■ WORK TO BE COMPLETED
Below is a listing. Write out exactly its lines between the one holding "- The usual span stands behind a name" and the one holding "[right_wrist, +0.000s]", inclusive.

■ DATASET
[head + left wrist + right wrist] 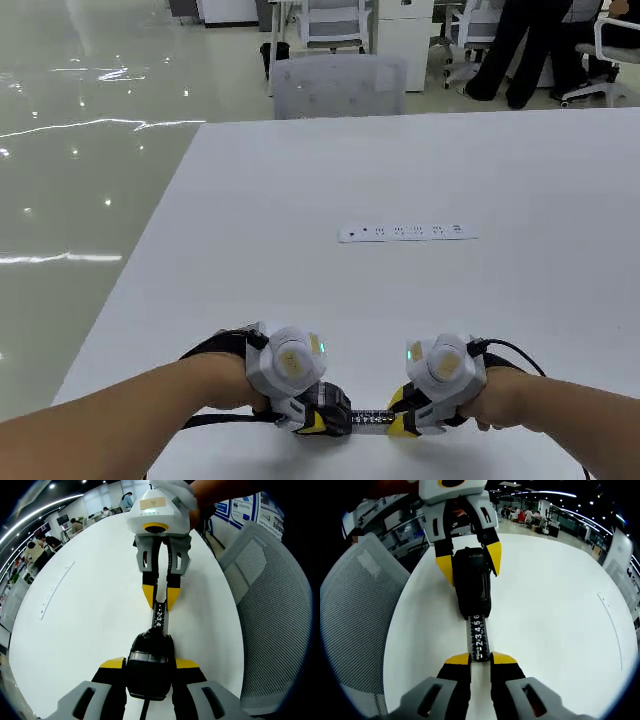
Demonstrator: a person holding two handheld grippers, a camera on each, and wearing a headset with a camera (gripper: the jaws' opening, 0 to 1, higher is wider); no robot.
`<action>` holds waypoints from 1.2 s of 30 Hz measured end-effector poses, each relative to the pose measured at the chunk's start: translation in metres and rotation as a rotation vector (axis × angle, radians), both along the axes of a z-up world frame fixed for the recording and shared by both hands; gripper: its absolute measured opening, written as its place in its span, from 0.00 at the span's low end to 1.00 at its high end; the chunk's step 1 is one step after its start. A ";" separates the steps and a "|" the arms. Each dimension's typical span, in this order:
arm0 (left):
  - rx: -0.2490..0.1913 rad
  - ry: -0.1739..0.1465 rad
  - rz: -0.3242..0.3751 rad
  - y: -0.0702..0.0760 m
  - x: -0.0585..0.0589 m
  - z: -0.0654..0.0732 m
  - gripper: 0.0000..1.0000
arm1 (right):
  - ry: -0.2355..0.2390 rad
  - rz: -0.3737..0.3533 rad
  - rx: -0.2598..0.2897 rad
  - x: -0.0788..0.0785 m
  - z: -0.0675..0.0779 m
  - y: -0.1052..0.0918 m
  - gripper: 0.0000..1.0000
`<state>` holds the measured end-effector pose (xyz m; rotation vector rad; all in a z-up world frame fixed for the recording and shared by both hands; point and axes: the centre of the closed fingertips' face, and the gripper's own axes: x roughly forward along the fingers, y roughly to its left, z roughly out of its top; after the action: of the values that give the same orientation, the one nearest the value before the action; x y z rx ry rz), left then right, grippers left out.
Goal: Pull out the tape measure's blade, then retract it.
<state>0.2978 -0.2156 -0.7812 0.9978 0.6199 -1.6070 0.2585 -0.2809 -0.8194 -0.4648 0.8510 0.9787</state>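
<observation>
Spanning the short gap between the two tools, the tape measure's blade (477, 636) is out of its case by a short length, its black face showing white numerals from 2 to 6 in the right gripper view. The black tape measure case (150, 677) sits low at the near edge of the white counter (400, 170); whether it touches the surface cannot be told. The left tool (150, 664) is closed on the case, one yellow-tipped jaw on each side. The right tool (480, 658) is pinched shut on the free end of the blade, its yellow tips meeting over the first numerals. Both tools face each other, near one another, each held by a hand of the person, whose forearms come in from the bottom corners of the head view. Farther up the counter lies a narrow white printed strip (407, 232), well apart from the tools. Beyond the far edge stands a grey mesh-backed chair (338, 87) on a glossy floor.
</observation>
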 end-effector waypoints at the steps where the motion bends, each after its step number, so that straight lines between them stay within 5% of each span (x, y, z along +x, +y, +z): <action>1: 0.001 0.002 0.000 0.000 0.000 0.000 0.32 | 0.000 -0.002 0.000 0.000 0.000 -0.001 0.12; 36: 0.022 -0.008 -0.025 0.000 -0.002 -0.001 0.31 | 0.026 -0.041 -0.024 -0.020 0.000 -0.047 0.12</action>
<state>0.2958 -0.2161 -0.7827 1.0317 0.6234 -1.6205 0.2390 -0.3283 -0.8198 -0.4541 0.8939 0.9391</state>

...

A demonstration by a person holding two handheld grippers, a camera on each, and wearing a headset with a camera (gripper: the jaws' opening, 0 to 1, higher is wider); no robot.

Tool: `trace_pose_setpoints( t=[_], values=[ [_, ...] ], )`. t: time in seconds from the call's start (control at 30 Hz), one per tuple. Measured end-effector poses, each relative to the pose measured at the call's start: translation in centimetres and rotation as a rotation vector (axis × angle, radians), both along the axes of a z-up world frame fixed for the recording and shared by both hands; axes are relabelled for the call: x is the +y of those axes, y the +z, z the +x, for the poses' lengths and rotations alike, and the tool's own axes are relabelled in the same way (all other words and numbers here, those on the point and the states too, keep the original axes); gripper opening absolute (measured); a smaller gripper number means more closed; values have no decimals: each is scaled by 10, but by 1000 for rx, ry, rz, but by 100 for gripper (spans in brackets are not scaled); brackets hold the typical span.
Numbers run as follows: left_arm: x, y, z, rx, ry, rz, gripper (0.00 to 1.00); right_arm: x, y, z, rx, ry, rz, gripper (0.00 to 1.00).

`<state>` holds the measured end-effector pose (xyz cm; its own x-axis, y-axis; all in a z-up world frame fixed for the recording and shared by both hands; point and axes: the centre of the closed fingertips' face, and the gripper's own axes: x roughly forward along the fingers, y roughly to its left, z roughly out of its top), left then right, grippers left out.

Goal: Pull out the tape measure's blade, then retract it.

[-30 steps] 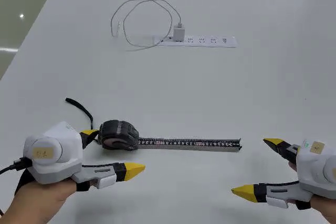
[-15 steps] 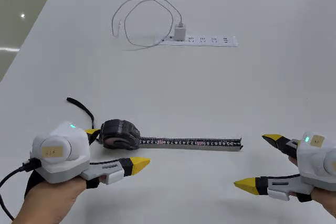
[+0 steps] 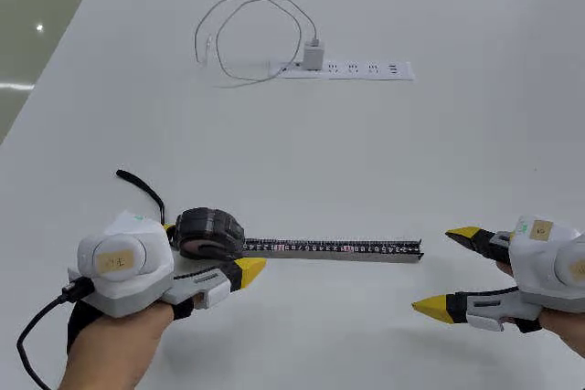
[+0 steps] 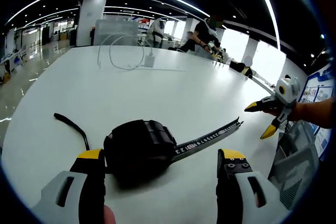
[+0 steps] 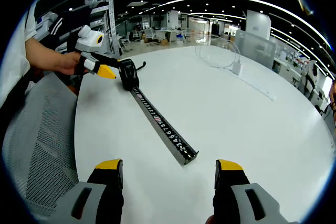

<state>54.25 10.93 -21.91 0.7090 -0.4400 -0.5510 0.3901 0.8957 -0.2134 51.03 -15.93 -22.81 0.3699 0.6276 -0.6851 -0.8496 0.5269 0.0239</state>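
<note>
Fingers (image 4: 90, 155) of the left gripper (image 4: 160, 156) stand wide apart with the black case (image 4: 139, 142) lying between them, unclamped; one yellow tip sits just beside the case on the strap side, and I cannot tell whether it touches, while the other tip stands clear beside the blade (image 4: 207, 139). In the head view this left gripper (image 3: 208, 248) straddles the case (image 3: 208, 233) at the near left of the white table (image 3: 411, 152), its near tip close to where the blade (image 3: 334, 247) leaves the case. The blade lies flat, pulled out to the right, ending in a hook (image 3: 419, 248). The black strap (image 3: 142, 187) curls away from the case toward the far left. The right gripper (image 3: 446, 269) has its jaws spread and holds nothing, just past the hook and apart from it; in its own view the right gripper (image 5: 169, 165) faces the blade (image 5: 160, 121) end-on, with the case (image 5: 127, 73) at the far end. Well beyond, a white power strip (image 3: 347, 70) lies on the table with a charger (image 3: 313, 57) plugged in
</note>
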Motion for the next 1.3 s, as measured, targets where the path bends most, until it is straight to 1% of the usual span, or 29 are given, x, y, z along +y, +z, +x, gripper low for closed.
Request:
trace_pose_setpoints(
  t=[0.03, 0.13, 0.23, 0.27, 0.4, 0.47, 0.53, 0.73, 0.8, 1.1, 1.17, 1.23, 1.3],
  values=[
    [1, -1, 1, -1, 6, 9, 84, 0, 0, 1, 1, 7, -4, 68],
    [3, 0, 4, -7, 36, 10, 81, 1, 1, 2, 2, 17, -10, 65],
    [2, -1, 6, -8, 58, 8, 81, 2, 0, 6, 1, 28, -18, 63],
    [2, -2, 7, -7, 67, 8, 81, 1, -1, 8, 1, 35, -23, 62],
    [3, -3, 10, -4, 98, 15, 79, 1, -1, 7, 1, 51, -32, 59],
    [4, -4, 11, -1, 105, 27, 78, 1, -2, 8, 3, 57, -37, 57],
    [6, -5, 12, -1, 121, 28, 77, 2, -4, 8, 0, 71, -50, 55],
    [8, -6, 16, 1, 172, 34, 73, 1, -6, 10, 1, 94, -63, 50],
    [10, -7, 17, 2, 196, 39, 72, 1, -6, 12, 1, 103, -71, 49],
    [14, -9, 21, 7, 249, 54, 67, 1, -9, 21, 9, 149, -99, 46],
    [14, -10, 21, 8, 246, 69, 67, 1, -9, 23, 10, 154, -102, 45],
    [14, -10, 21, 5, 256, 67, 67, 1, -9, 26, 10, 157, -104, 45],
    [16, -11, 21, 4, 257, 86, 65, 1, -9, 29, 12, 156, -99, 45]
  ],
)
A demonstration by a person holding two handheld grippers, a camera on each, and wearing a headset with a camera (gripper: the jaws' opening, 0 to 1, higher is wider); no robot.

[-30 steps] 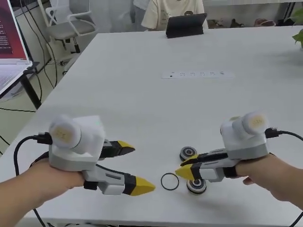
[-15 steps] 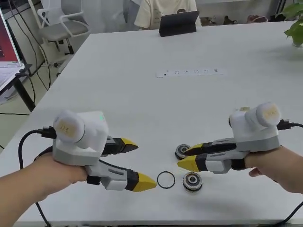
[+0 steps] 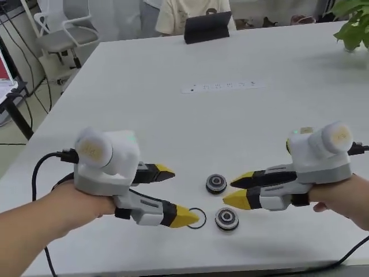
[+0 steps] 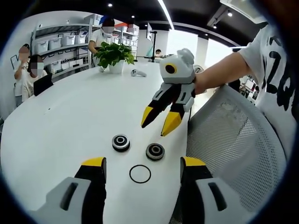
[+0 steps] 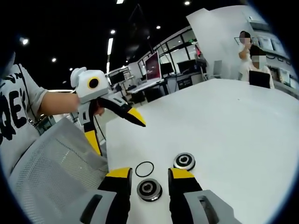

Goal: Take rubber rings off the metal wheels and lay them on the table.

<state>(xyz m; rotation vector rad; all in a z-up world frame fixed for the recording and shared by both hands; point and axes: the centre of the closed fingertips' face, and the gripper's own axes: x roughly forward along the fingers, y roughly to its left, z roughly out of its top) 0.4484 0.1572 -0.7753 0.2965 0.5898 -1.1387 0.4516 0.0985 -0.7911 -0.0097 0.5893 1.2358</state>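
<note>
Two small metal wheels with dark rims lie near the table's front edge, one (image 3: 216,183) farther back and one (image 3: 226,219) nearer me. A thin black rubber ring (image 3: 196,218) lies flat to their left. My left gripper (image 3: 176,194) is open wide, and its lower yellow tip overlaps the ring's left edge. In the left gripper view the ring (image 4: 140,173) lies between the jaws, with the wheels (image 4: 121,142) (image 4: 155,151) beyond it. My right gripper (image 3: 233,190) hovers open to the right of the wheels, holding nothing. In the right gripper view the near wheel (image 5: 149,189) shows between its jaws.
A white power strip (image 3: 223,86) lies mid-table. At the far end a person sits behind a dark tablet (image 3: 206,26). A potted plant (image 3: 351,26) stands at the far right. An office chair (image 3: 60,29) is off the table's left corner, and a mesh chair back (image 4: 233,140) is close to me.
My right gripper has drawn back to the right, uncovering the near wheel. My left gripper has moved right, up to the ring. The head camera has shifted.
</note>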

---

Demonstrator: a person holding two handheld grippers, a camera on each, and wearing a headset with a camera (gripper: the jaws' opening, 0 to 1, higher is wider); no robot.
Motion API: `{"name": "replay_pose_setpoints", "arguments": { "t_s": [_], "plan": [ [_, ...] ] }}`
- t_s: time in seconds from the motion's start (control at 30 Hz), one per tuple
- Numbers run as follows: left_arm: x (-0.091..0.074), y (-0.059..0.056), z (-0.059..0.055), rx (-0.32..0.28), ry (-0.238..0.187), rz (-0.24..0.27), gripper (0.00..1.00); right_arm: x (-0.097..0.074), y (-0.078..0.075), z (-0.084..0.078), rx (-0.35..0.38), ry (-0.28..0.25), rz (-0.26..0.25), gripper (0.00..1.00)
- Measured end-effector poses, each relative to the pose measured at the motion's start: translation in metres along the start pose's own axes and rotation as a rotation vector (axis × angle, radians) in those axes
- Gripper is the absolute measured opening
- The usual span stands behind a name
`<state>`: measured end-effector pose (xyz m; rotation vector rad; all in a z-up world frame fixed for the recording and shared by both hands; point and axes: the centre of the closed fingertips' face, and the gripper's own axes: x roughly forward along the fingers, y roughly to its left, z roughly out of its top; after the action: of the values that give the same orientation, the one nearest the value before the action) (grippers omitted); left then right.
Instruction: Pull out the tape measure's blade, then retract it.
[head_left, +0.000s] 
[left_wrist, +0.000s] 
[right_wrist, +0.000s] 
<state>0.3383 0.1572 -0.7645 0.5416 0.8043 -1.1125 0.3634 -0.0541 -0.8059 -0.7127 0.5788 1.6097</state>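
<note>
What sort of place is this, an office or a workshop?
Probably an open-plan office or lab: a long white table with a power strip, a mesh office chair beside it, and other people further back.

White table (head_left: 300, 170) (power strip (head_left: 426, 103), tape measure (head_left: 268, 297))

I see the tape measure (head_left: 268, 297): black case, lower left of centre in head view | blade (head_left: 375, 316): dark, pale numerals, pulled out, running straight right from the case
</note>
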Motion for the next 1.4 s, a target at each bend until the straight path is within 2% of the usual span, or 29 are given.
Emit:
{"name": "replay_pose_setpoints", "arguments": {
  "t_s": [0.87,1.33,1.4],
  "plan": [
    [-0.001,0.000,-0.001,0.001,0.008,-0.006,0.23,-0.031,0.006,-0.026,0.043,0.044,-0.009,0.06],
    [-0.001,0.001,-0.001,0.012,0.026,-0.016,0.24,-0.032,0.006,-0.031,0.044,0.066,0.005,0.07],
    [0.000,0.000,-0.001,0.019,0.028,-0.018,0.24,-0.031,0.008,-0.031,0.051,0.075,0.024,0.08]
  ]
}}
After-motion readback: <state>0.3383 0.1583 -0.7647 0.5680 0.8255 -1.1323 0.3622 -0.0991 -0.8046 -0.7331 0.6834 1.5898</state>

■ WRITTEN ANSWER
- The usual span stands behind a name
`<state>`: measured end-effector pose (xyz m; rotation vector rad; all in a z-up world frame fixed for the recording and shared by both hands; point and axes: the centre of the closed fingertips' face, and the gripper's own axes: x roughly forward along the fingers, y roughly to its left, z roughly out of its top; after the action: of the values that give the same orientation, the one nearest the value before the action) (grippers omitted); left then right.
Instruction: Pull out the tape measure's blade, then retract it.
[head_left, +0.000s] 
[left_wrist, +0.000s] 
[right_wrist, +0.000s] 

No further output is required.